- **WHAT IS BEING ASKED**
Find all lines below containing the string "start" and return them.

- **INFORMATION PROVIDED**
---

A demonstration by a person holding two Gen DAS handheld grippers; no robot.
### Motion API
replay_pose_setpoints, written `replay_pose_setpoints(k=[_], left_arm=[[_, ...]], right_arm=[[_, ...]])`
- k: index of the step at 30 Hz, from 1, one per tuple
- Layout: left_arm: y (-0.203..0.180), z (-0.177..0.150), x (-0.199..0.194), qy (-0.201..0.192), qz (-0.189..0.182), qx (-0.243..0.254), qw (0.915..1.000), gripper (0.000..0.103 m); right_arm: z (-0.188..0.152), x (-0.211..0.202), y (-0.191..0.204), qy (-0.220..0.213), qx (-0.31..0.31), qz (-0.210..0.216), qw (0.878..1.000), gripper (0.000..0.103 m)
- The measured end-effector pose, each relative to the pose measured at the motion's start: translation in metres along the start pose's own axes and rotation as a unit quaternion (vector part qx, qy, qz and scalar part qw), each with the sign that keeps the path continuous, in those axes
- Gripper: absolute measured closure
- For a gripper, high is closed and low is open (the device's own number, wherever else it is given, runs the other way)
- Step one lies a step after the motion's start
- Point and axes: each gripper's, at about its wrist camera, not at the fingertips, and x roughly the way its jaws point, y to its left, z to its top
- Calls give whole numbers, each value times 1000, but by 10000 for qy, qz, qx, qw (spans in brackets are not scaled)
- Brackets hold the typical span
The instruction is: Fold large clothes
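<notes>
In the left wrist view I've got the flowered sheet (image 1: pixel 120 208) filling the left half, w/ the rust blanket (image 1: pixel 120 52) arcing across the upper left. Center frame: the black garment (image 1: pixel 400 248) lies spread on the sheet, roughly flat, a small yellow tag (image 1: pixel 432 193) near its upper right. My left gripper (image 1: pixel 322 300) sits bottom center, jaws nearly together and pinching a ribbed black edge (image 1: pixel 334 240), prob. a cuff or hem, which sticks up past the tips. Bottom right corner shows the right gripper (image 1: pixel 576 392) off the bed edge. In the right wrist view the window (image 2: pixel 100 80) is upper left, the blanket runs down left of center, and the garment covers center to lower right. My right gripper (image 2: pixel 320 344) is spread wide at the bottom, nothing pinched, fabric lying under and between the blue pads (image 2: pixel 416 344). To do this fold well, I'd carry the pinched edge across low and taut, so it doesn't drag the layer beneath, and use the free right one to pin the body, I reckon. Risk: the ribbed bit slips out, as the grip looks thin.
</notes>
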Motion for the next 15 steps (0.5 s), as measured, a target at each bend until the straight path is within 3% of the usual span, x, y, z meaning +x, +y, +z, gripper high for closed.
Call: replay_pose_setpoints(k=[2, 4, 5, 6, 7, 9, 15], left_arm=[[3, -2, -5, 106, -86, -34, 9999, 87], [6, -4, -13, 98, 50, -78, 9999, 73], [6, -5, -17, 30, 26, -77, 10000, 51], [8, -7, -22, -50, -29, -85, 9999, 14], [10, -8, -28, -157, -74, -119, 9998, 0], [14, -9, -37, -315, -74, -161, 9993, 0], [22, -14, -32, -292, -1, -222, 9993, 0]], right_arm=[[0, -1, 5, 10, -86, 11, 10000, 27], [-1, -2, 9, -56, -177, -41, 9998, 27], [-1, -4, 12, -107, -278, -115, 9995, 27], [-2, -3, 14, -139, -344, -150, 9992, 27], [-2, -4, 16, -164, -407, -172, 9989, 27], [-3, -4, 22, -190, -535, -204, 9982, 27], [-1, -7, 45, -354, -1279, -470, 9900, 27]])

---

- **ANSWER BOX**
- The measured end-effector pose, each relative to the pose measured at the motion's start: translation in metres along the start pose's own axes and rotation as a unit quaternion (vector part qx, qy, qz and scalar part qw), each with the sign that keeps the path continuous, in those axes
- Step one lies a step after the motion's start

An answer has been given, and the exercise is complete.